-- PROVIDED DATA follows --

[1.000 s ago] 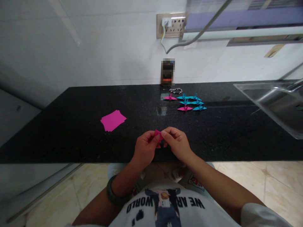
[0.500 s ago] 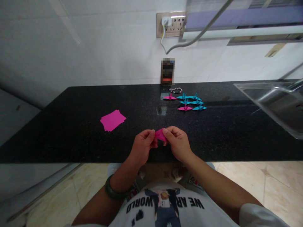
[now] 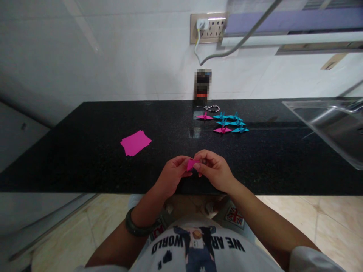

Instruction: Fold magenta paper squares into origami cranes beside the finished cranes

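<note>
- Head view: we record the fingers [image 3: 181,161] of the left hand [image 3: 172,175] pinched on the left edge of a small folded pink paper [image 3: 192,164].
- We record the right hand [image 3: 216,170] gripping the same paper from its right side, thumb and forefinger closed on it. The two hands nearly meet.
- We place the folded pink paper above the near edge of the black table [image 3: 85,166], held clear of the surface. Its exact fold shape is too small to tell.
- We note a dark wristband [image 3: 136,228] on the left wrist.
- We find a stack of pink sheets [image 3: 135,143] lying flat on the table, to the left of the hands and well apart from them.
- We find a group of folded paper cranes farther back and to the right. It is made up of blue cranes [image 3: 231,121] and two pink cranes [image 3: 204,116], set close together.
- We note a beaded ring [image 3: 211,108] just behind the cranes, near the wall.
- We note a metal sink [image 3: 329,124] at the right end of the table and a wall socket [image 3: 208,28] above.
</note>
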Demonstrator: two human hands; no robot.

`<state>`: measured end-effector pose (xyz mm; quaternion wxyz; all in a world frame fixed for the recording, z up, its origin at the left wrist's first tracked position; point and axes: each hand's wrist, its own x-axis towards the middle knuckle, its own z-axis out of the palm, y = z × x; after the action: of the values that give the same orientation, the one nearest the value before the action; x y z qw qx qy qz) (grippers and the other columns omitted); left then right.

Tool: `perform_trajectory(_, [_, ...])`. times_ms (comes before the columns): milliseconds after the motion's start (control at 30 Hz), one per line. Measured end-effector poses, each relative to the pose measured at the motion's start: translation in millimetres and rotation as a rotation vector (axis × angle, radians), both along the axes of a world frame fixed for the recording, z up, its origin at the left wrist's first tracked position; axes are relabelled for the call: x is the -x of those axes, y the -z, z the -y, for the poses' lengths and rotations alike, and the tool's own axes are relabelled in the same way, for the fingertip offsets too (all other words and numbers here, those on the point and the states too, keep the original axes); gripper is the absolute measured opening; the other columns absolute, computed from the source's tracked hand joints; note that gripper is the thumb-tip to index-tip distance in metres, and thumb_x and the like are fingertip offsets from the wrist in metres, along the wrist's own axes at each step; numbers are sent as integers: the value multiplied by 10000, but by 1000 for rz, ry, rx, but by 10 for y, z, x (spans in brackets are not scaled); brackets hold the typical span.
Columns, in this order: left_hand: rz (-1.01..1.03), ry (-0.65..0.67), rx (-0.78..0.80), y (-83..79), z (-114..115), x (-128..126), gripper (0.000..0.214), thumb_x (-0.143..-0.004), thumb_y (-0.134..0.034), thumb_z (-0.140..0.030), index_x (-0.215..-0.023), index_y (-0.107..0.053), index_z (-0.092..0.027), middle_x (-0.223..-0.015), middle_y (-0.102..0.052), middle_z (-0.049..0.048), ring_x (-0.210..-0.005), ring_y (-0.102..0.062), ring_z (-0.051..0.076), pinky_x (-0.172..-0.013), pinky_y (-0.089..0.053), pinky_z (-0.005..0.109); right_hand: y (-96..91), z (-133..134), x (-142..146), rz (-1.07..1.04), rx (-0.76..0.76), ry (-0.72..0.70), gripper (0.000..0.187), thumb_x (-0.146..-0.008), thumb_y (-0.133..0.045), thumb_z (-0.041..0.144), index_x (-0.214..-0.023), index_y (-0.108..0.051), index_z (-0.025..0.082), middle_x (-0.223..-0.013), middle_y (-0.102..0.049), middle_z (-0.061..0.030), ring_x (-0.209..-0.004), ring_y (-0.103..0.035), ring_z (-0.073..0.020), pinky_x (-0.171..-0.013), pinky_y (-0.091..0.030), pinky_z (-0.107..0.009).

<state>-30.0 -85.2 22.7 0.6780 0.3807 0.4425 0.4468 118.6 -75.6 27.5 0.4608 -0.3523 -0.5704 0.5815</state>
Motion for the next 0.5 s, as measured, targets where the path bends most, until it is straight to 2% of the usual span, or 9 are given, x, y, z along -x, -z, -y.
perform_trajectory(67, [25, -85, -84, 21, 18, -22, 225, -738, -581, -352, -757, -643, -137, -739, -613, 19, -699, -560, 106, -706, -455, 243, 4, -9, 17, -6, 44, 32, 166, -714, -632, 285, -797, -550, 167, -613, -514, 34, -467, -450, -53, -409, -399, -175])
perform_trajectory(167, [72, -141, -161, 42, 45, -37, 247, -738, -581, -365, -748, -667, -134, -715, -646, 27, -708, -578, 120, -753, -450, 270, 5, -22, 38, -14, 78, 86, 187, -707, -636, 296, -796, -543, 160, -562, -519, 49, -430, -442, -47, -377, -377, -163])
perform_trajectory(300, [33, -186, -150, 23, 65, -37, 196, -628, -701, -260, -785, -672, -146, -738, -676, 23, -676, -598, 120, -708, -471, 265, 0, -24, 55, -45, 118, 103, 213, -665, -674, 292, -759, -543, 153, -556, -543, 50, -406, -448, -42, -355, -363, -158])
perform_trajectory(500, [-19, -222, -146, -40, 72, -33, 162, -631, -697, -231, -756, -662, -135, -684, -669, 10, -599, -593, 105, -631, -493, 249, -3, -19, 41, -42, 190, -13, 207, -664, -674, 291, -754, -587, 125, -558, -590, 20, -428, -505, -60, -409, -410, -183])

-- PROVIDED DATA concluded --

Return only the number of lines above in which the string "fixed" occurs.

▶ _ANSWER BELOW_:
2